After locating the line with "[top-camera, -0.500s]" in the data that follows, return it and every later line exactly, up to and including the line with "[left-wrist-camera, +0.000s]".

BEGIN PROVIDED RECORDS

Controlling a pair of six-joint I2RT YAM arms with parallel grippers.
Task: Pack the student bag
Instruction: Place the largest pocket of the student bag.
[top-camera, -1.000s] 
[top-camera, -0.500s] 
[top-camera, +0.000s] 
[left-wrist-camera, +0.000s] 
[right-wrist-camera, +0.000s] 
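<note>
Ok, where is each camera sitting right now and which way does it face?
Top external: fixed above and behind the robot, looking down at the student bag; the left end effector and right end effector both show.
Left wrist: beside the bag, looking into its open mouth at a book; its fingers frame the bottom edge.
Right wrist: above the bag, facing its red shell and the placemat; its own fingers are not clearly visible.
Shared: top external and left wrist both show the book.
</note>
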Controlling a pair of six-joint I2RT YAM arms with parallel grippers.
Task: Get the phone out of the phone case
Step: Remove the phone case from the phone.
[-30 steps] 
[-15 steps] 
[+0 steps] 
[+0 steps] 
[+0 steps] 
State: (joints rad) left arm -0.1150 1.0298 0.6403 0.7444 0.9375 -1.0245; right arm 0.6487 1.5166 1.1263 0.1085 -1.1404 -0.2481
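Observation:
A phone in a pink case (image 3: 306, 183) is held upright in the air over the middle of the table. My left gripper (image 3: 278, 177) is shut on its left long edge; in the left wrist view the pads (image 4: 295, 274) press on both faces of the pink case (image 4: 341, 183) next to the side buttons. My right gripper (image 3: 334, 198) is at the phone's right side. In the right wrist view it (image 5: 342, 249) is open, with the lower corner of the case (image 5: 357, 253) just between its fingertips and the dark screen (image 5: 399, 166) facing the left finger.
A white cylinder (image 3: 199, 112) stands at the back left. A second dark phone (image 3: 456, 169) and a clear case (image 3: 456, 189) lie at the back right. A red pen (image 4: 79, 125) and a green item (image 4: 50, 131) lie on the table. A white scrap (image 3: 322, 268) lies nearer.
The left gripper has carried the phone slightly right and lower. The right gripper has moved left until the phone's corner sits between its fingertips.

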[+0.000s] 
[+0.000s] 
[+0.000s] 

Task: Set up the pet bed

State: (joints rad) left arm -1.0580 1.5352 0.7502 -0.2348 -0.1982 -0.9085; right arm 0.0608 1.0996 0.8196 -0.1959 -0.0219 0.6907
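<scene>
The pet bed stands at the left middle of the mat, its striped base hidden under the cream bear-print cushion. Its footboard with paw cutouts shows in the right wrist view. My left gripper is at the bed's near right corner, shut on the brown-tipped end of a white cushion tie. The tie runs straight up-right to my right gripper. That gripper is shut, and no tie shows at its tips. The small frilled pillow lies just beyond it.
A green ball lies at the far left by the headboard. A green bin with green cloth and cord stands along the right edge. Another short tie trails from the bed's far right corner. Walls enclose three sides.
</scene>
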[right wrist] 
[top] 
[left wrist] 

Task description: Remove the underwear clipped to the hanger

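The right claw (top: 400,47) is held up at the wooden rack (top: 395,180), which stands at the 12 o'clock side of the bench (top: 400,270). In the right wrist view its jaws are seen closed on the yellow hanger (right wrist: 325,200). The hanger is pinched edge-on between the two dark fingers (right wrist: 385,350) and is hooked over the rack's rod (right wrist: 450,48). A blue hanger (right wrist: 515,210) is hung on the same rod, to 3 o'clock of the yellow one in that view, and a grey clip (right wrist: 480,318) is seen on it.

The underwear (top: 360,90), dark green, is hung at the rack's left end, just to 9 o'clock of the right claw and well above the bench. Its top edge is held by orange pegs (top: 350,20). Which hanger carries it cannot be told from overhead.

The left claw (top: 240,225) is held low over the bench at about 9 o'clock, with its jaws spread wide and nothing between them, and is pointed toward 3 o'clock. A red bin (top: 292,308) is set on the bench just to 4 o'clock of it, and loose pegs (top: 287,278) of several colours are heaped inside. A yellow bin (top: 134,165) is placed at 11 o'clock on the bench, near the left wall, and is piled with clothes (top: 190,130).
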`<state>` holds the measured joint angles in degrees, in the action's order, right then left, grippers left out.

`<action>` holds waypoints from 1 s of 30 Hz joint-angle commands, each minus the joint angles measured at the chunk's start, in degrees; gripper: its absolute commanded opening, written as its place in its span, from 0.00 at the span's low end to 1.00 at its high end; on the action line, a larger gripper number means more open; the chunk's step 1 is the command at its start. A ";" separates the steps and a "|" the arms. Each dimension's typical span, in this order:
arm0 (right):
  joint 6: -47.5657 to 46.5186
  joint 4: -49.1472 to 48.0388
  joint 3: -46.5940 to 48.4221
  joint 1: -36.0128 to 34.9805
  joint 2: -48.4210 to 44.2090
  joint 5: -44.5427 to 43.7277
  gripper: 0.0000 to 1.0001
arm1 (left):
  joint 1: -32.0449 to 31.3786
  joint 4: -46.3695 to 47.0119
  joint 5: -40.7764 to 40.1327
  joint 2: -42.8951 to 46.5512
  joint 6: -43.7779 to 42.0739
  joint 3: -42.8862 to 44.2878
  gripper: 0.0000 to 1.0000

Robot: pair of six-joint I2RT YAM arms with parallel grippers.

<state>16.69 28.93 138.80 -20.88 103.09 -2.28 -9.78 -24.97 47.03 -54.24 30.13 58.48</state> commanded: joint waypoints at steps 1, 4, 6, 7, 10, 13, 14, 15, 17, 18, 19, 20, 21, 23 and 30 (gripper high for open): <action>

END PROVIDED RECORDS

RESPONSE AREA:
[top-camera, -0.500s] 
[top-camera, +0.000s] 
[left-wrist-camera, +0.000s] 

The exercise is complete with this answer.